To assess recovered barcode sequence accuracy, 96 of the specimens included in this analysis were also subjected to DNA barcoding via Sanger sequencing. Full-length barcodes were recovered from most of these specimens (68) by both methods. However, only Illumina barcodes (seven full-length and nine partial) were obtained from 16 specimens that failed to produce Sanger barcodes. This included 15 beetles, which can be challenging DNA barcoding subjects due to their tough exoskeletons, further illustrating the sensitivity of the Illumina approach. On the other hand, only partial barcode sequences were obtained via Illumina sequencing from ten specimens from which full Sanger barcodes were obtained.
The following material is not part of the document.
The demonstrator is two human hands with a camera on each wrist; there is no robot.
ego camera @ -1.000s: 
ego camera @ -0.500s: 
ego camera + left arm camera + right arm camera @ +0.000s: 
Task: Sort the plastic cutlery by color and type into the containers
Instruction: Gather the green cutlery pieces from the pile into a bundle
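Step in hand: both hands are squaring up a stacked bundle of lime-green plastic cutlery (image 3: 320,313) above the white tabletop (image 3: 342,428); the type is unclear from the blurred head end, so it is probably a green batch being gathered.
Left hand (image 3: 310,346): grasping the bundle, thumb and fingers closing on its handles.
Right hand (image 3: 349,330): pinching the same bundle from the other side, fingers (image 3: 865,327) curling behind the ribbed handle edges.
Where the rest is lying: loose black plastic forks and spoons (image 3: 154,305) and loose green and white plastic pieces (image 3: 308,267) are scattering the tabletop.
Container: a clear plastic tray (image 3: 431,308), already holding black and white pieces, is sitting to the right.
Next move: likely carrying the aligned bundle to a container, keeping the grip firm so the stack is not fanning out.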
Some of these required multiple PCR optimization attempts to obtain Sanger barcodes, however, along with examination and manual editing of sequence chromatograms. High levels of pairwise sequence identity were observed between Sanger and Illumina barcodes from most specimens (99 to 100 % for 59 of 68 specimens), indicating generally high levels of accuracy for both sequencing approaches. Three specimens (all beetles) had pairwise sequence identities between 75.5 % and 85.7 %, suggesting that either the Illumina approach or the Sanger approach recovered a sequence from a non-target organism in these cases. These FC-BR sequence pairs were each selected due to their constituent FC and/or BR fragments being the most abundant sequences identified to the correct taxonomic families, with no lower rank taxonomic information available among the BLAST results to further guide correct barcode selection.